When operating in gray areas, companies can take extra steps to ask questions, critically evaluate the answers, and provide transparent disclosures around major decisions — even when not required by law.

2. Ask: Would a reasonable person act this way?

At Enron, Fastow relied on his own finance team, lawyers, and external auditors to confirm that transactions were technically legal. But he failed to ask a basic follow-up: would an ordinary person view these actions as fair and responsible, even if they’re technically legal?

“When I was CFO of Enron, the only standard I had, the only question I asked: ‘Is it legal?’ That was it. And if the attorneys and the accountants said ‘yes,’ I did it. I never asked the obvious follow-up question, which is simply, ‘Would a reasonable person, under normal circumstances, behave this way?’”

The problem with that, Fastow explained, is that legality doesn’t consider safety, fairness, or sustainability. When scandals erupt, regulators, journalists, and the public don’t care if a lawyer signed off. They care whether the actions feel fair and appropriate.

Compliance programs must be paired with a culture that values intent. Encourage employees to ask not only “What do the rules allow?” but also “Why do these rules exist?” Rules are meant to protect shareholders, customers, and society. The intention behind rules should be part of your decision-making.

When he was in prison, Fastow’s rabbi offered a metaphor that helped him fully understand the importance of this idea:

“A person can follow the 612 commandments to the letter of the law and still be a completely unholy person, unless he is also considering the spirit of the law,” Fastow quoted. “When I read that, I cried, because I realized at that moment they were writing about me.”

“I always tried to technically follow the rules. But not only did I not consider the spirit of the rules, I actively subverted the spirit of the rules.”
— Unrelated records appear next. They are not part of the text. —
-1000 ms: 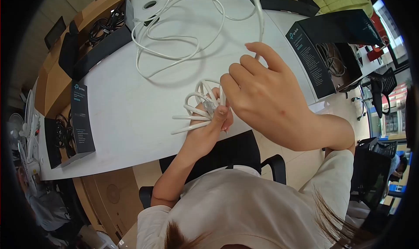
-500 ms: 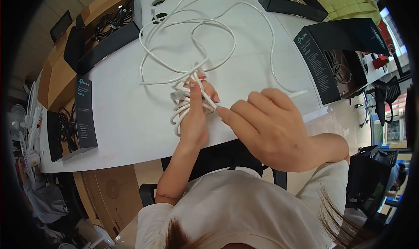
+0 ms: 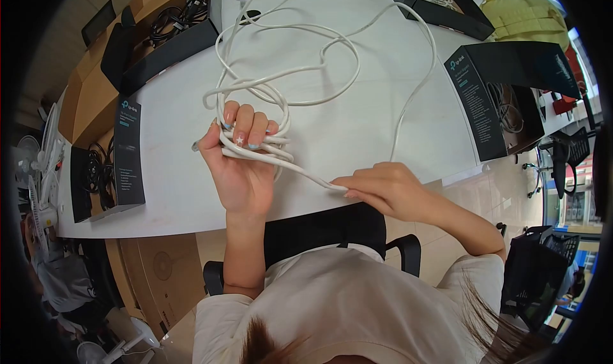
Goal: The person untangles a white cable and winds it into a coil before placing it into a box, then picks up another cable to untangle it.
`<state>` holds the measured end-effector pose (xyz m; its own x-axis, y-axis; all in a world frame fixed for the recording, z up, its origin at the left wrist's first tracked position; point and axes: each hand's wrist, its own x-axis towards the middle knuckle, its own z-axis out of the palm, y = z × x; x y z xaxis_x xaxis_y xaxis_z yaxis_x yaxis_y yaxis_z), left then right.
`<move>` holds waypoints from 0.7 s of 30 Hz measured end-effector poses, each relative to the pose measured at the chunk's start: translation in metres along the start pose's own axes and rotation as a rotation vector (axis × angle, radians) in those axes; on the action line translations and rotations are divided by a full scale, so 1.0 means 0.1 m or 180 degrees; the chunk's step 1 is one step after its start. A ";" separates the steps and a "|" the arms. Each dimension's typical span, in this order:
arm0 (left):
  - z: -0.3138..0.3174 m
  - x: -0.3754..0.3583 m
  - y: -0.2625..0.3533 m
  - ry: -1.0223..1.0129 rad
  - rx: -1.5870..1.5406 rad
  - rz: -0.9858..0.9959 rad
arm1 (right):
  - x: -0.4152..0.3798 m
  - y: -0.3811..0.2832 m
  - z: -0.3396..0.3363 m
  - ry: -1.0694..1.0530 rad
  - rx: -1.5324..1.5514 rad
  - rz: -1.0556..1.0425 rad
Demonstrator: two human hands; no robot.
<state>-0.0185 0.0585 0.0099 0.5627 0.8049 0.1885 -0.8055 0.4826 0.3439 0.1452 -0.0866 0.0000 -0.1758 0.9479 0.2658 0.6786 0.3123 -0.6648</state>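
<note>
My left hand is closed around a loosely wound bundle of white network cable, palm up, with the fingers curled over the loops. A small plug pokes out beside the thumb. To the right, my right hand pinches a strand of the same cable between thumb and fingers. That strand runs taut from the bundle. Beyond both hands, long loose loops of the cable spread over the white table.
Black boxes with dark cables, one at far left and one at near left, flank the table. On the right stand a box with coiled cable, another with white cable, and a yellow-green bag. A black chair is by the front edge.
My left hand has turned palm up and moved left with the bundle. My right hand has moved down, drawing a strand out straight from it. The loose loops have shifted on the table.
</note>
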 end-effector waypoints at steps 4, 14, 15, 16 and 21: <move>-0.02 -0.02 0.02 -0.0012 -0.0125 -0.0043 | 0.05 0.07 -0.03 -0.0268 0.0300 0.0040; -0.06 -0.03 0.05 -0.0009 0.0178 0.0057 | 0.06 -0.05 -0.12 -0.0618 0.0484 -0.0007; -0.04 -0.03 0.04 0.0087 0.0188 0.0014 | 0.07 -0.09 -0.14 -0.0767 0.0436 0.0081; 0.00 -0.03 0.05 0.0183 0.0197 -0.0031 | 0.06 -0.10 -0.15 -0.0797 0.0412 0.0077; -0.04 -0.04 0.04 0.0004 -0.0245 -0.0230 | 0.04 -0.04 -0.18 -0.0625 0.0057 0.0234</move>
<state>-0.0253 0.0584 0.0068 0.6198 0.7673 0.1647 -0.7746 0.5645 0.2850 0.1547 -0.0848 0.0164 -0.2631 0.9618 0.0760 0.6823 0.2412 -0.6901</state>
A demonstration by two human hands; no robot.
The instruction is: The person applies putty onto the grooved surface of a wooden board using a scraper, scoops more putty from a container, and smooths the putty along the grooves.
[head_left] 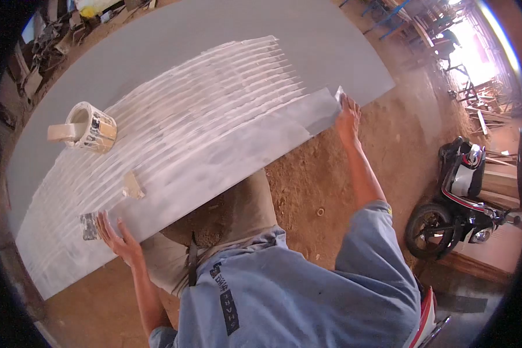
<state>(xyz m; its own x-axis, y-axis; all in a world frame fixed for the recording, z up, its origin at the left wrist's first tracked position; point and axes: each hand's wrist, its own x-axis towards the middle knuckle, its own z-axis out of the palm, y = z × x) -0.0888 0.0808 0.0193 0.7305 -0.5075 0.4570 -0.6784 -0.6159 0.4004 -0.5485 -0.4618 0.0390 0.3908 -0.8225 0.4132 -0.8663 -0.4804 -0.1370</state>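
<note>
Gray panel: the large flat panel (pixel 330 40) stretches in front of the person, its near edge above the trousers (pixel 252 200).
White paste: the paste (pixel 214 87) covers the panel's middle in long, roughly parallel ridges; a smoother, smeared band runs along the near edge, ending in a darker gray patch at the right.
Left hand: it (pixel 120 242) lies at the near edge toward the left, thumb spread away from the straightened fingers, which touch a speckled gray piece (pixel 89 227).
Right hand: it (pixel 349 119) is at the near edge by the right end, fingers pinching a small pale piece (pixel 339 91); whether that is a separate tool, I cannot tell.
Tub: the paste-streaked tub (pixel 102 132) stands on the panel toward the left, a pale flat block (pixel 64 133) at its mouth.
Cream chunk: this small piece (pixel 133 184) lies on the panel between the tub and the left hand.
Floor: brown earth (pixel 307 191) shows below the near edge.
Motorbike: a black, white and red one (pixel 461 200) stands at the right, well apart from the panel.
</note>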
3. Raise concerns by focusing on risk, not ethics

Speaking up can be difficult for employees, especially when questioning decisions may appear to challenge a leader’s ethics. Fastow suggested focusing the conversation on objective risk.

“Don’t ever talk about ethics, because as soon as you say, ‘Is this ethical?’ then everyone else gets defensive. Talk about risk. ‘Have we thought about all the risks associated with this? Can we get sued? Can people misinterpret what we’re trying to do?’”

Reframing the conversation around risk makes it less personal and more constructive, giving leaders space to rethink their choices without feeling accused. Operate under the principle that everyone’s goal is to safeguard the company from fraud.

Fastow explained that Enron’s downfall wasn’t a compliance failure but a cultural failure. His story is a warning for every leader: fraud happens in the gray areas. But when finance leaders build a culture of openly evaluating and discussing risk — whether reputational, legal, or financial — they make better decisions that protect their company’s best interests.